5. The AI ​​digital human intelligent creation management method as described in claim 1, characterized in that, The step of creating an AI digital human based on the digital human animation and the voice content includes: The digital human animation's digital human rendering task, background rendering task, and special effects rendering task are decomposed into mutually independent sub-tasks; The subtasks are distributed to multiple distributed computing nodes for parallel rendering, generating digital human frame sequences, background frame sequences, and special effects frame sequences, respectively. The digital human frame sequence, the background frame sequence, and the special effects frame sequence are layer-blended to obtain a fused sequence. The fused sequence and the voice content are time-synchronized and encoded to generate an AI digital human.

6. The AI ​​digital human intelligent creation management method as described in claim 5, characterized in that, Before the step of decomposing the digital human rendering task, background rendering task, and special effects rendering task of the digital human animation into mutually independent sub-tasks, the method further includes: The hardware computing power score and network quality score are determined based on the user's local hardware configuration and network status, and the rendering computing power requirement value is determined based on the user's input creation requirement parameters. Based on the hardware computing power score, the network quality score, and the rendering computing power requirement value, a rendering route is matched and determined. The rendering route includes one of pure local rendering, cloud-edge collaborative rendering, or pure cloud rendering.

7. An AI digital human intelligent creation management system, characterized in that, The AI ​​digital human intelligent creation management system includes: The instruction parsing module is used to determine the digital human's appearance and voice content based on the digital human creation instructions input by the user; The feature extraction module is used to extract features from the speech content to obtain speech spectrum features and emotional feature parameters; The correction module is used to generate an initial lip movement sequence based on the speech spectrum features, and correct the initial lip movement sequence based on the emotion feature parameters to obtain a target lip movement sequence.

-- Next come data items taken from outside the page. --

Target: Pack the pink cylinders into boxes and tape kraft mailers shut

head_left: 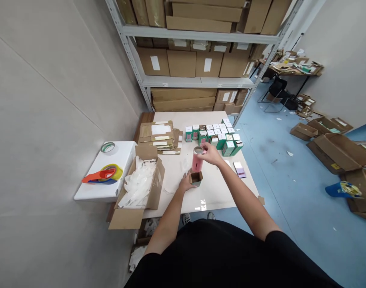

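Note:
My right hand (211, 154) grips a pink cylinder with a silver-coloured top (197, 161) near its upper end. The cylinder is upright, just behind and above a small open-topped box (196, 179). My left hand (186, 182) is closed round the left side of that box, whose brown inside shows with nothing visible in it. Beyond my right hand stand several green and white boxes (228, 148) in close rows, some with their tops up. A small purple and white packet (239, 170) lies to the right of my right forearm.
A carton of white plastic bags (141, 184) stands at the table's left. Behind it lie stacked flattened cartons (157, 134). An orange tape dispenser (99, 175) and a tape roll (107, 147) rest on a white box (123, 160). A shelf rack with cartons (197, 82) stands behind the table (215, 200).

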Action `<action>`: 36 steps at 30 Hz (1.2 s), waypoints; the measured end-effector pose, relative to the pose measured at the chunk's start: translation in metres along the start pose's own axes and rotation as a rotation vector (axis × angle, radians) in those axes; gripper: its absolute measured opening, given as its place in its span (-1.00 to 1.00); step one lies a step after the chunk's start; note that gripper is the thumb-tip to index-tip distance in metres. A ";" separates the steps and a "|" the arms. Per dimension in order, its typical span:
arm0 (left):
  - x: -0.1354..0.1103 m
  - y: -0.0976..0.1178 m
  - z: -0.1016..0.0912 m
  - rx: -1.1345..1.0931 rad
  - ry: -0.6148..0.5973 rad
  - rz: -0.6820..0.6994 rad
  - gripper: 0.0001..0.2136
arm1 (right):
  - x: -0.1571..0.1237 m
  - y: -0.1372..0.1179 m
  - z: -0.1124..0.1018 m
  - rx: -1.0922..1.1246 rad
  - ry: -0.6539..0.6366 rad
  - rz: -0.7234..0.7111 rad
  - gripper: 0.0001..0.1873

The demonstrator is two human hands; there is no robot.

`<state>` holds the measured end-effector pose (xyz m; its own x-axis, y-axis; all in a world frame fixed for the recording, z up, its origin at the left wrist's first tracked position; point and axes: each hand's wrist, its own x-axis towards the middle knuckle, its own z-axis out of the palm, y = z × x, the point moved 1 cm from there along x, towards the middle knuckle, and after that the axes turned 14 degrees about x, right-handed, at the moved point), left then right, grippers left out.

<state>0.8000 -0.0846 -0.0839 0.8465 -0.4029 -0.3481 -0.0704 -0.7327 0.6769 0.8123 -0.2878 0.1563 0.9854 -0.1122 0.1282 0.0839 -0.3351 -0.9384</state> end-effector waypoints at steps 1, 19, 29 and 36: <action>-0.004 0.006 -0.008 0.056 0.028 -0.041 0.31 | 0.005 -0.009 -0.006 0.011 -0.005 -0.012 -0.61; -0.072 0.211 -0.140 -0.416 0.702 0.348 0.02 | -0.002 -0.012 -0.038 0.636 -0.302 -0.100 -0.20; -0.076 0.220 -0.122 -0.629 0.602 0.364 0.15 | -0.049 0.030 -0.016 0.739 -0.282 0.049 0.14; -0.068 0.221 -0.124 -0.637 0.651 0.302 0.18 | -0.059 0.033 -0.024 0.634 -0.287 0.004 0.31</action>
<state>0.7925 -0.1510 0.1692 0.9803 -0.0016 0.1977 -0.1961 -0.1345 0.9713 0.7535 -0.3147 0.1256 0.9788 0.1687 0.1161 0.0642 0.2855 -0.9562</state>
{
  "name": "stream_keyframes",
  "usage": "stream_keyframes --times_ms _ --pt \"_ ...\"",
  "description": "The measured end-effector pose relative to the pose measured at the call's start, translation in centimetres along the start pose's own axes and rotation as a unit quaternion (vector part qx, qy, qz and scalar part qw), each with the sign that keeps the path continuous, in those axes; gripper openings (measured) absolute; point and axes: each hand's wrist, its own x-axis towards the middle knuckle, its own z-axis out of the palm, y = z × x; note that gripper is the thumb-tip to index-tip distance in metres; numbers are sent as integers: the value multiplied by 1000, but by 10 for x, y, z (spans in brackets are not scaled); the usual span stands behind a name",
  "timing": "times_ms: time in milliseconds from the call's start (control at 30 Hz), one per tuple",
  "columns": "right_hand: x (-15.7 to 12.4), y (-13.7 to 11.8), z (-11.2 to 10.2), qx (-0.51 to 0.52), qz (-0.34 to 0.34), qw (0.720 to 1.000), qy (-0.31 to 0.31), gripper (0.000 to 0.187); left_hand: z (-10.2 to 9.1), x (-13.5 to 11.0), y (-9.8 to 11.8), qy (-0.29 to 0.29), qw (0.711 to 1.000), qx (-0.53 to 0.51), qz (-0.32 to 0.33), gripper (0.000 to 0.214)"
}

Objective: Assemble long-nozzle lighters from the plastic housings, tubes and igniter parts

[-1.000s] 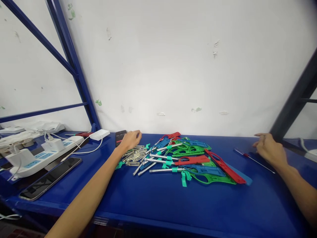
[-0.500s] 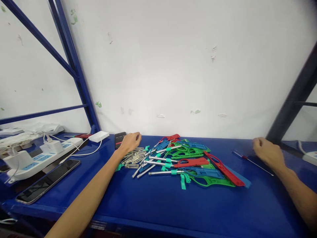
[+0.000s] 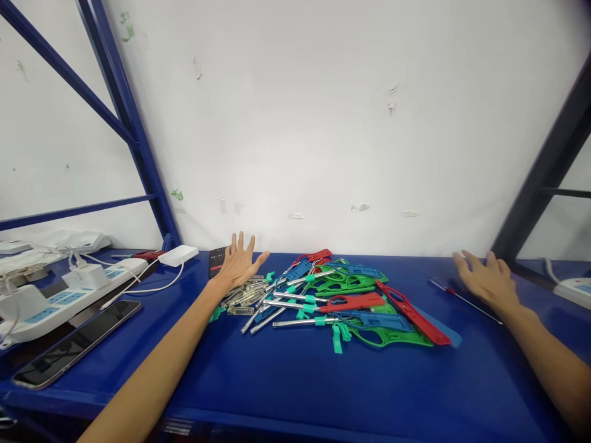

The digital human creation module is used to drive the digital human image to generate digital human animation based on the target lip movement sequence and the emotional feature parameters, and to create an AI digital human based on the digital human animation and the voice content.

8. An AI digital human intelligent creation management device, characterized in that, The device includes: a memory, a processor, and an AI digital human intelligent creation management program stored in the memory and executable on the processor, the AI ​​digital human intelligent creation management program being configured to implement the steps of the AI ​​digital human intelligent creation management method as described in any one of claims 1 to 6.

9. A storage medium, characterized in that, The storage medium is a computer-readable storage medium, and the storage medium stores an AI digital human intelligent creation management program. When the AI ​​digital human intelligent creation management program is executed by a processor, it implements the steps of the AI ​​digital human intelligent creation management method as described in any one of claims 1 to 6.

10. A computer program product, characterized in that, The computer program product includes an AI digital human intelligent creation management program, which, when executed by a processor, implements the steps of the AI ​​digital human intelligent creation management method as described in any one of claims 1 to 6.